Draculoides bythius

Scientific classification
- Kingdom: Animalia
- Phylum: Arthropoda
- Subphylum: Chelicerata
- Class: Arachnida
- Order: Schizomida
- Family: Hubbardiidae
- Genus: Draculoides
- Species: D. bythius
- Binomial name: Draculoides bythius (Harvey, Berry, Edward & Humphreys, 2008)
- Synonyms: Paradraculoides bythius Harvey, Berry, Edward & Humphreys, 2008;

= Draculoides bythius =

- Genus: Draculoides
- Species: bythius
- Authority: (Harvey, Berry, Edward & Humphreys, 2008)

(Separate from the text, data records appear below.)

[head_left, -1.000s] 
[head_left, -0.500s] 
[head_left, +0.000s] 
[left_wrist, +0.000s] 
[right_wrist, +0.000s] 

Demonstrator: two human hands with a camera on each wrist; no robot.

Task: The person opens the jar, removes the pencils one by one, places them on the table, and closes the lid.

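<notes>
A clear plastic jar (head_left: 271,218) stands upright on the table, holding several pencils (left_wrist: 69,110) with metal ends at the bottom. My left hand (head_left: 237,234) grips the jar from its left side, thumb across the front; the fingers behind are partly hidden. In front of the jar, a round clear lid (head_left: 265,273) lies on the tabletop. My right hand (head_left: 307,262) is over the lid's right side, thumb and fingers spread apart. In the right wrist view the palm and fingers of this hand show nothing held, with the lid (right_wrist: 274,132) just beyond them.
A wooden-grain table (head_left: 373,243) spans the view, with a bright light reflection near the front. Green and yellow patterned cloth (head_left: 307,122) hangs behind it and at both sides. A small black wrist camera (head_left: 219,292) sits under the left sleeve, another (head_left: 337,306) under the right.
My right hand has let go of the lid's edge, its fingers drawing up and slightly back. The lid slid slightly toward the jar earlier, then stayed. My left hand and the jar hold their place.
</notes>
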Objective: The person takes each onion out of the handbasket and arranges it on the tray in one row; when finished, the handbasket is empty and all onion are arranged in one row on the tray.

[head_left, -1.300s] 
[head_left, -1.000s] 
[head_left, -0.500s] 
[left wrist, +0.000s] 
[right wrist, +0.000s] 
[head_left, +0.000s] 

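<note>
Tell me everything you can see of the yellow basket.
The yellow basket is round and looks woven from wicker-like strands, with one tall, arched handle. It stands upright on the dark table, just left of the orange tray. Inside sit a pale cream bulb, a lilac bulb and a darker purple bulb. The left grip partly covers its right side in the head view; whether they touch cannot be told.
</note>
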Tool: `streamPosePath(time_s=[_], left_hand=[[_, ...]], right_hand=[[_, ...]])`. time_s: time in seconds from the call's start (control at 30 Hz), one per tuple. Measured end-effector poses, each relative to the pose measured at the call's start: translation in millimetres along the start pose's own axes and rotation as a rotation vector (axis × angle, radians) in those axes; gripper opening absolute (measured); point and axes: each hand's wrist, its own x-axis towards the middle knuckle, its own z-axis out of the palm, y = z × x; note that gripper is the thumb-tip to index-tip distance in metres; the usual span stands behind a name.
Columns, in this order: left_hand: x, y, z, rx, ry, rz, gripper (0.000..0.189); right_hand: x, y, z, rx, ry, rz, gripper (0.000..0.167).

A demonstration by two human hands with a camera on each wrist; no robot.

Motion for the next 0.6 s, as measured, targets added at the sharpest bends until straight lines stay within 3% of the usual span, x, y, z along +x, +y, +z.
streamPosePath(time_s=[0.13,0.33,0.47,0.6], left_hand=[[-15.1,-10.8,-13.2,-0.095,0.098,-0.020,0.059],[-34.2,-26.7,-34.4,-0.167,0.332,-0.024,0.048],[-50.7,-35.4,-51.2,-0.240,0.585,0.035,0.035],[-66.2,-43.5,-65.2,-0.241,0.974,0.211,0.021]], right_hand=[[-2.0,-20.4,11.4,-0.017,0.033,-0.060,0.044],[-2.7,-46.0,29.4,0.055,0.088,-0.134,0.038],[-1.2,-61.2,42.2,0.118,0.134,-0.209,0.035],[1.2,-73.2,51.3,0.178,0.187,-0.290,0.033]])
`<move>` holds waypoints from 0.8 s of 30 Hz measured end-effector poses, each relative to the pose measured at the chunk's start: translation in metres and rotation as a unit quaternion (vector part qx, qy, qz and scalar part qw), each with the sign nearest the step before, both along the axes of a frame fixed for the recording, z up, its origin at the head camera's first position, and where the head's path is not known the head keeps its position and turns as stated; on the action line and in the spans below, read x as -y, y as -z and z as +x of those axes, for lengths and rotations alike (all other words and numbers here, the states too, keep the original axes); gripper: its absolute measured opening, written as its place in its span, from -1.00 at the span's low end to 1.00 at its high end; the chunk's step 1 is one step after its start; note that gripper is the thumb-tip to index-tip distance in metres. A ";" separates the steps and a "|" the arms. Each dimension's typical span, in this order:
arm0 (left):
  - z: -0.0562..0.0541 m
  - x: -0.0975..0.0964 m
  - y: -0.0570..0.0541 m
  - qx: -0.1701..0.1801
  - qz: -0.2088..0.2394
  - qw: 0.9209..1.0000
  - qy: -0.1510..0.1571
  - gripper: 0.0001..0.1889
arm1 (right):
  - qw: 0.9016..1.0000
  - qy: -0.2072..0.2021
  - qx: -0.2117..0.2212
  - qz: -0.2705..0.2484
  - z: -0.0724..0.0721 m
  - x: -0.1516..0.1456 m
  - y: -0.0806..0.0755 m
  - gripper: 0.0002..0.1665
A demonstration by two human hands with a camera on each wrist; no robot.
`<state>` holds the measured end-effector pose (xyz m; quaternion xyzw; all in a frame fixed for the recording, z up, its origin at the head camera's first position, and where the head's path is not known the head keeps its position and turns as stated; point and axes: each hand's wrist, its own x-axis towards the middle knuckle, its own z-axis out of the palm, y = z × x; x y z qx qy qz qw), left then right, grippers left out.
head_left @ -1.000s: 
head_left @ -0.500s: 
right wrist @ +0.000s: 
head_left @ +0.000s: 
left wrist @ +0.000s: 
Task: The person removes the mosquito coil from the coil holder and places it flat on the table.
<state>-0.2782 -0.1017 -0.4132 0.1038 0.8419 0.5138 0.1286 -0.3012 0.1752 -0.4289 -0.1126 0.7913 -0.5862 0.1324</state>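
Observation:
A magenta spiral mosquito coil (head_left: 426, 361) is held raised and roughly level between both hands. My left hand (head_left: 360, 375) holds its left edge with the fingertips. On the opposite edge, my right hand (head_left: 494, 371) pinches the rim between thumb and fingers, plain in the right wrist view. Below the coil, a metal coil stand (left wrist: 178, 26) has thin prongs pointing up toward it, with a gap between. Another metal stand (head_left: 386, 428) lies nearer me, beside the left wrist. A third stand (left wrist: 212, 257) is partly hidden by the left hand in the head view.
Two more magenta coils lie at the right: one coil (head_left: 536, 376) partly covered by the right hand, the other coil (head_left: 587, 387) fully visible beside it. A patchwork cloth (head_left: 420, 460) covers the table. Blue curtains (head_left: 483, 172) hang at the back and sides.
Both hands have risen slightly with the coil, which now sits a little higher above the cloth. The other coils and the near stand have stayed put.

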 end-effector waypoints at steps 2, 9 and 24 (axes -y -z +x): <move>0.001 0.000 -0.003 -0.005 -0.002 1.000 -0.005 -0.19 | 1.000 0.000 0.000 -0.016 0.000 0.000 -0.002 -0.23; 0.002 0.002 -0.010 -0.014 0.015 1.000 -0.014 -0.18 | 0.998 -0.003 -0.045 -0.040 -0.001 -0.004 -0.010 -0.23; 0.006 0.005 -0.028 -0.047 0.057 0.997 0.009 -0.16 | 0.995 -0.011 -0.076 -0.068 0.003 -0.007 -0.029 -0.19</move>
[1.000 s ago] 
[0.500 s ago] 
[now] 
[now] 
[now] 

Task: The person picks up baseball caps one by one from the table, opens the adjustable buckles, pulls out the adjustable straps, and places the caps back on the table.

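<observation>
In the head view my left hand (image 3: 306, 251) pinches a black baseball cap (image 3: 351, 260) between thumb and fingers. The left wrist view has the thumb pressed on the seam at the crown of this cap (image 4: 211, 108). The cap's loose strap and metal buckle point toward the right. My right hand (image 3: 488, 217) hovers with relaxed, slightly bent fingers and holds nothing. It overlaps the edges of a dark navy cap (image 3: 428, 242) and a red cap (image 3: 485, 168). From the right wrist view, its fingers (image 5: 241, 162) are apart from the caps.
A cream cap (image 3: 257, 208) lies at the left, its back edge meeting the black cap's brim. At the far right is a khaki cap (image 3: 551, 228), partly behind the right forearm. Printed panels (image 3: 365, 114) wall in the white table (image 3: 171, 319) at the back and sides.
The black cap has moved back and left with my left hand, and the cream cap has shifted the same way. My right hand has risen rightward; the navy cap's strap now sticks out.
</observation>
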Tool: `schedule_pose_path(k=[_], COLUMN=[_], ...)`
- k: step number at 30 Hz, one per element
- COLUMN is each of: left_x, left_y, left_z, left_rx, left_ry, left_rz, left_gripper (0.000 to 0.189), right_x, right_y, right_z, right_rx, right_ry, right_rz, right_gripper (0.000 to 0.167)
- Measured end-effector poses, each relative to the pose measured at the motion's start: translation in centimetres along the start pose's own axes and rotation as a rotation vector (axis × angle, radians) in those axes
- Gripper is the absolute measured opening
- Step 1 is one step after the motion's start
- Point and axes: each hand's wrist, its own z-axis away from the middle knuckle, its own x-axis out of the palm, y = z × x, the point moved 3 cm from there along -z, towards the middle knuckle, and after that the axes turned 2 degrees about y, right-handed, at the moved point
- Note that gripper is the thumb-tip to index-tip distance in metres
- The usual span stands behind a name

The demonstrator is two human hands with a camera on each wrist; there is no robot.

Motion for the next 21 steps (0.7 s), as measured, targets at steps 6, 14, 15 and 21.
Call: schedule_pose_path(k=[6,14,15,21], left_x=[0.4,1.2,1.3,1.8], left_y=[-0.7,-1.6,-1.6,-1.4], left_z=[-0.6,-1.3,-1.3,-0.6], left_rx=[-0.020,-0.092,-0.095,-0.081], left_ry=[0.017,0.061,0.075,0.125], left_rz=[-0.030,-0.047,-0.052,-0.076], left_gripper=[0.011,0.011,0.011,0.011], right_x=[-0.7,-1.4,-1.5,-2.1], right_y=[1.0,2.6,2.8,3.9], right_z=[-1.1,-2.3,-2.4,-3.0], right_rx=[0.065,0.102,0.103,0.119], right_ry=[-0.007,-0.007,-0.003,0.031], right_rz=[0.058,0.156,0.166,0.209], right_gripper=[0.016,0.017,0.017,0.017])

Species of short-tailed whip-scorpion

Draculoides bythius is a species of schizomid arachnids (commonly known as short-tailed whip-scorpions) in the Hubbardiidae family. It is endemic to Australia. It was described in 2008 by Australian arachnologists Mark Harvey, Oliver Berry, Karen Edward and Garth Humphreys. The specific epithet bythius, from Greek bythios (‘of the deep’), refers to the species’ subterranean habitat.

==Distribution and habitat==
The species occurs in the Pilbara region of North West Western Australia where there is underground water. The type locality is a borehole at Mesa B, some 40 km west of the iron-ore mining town of Pannawonica and 1,400 km north of Perth.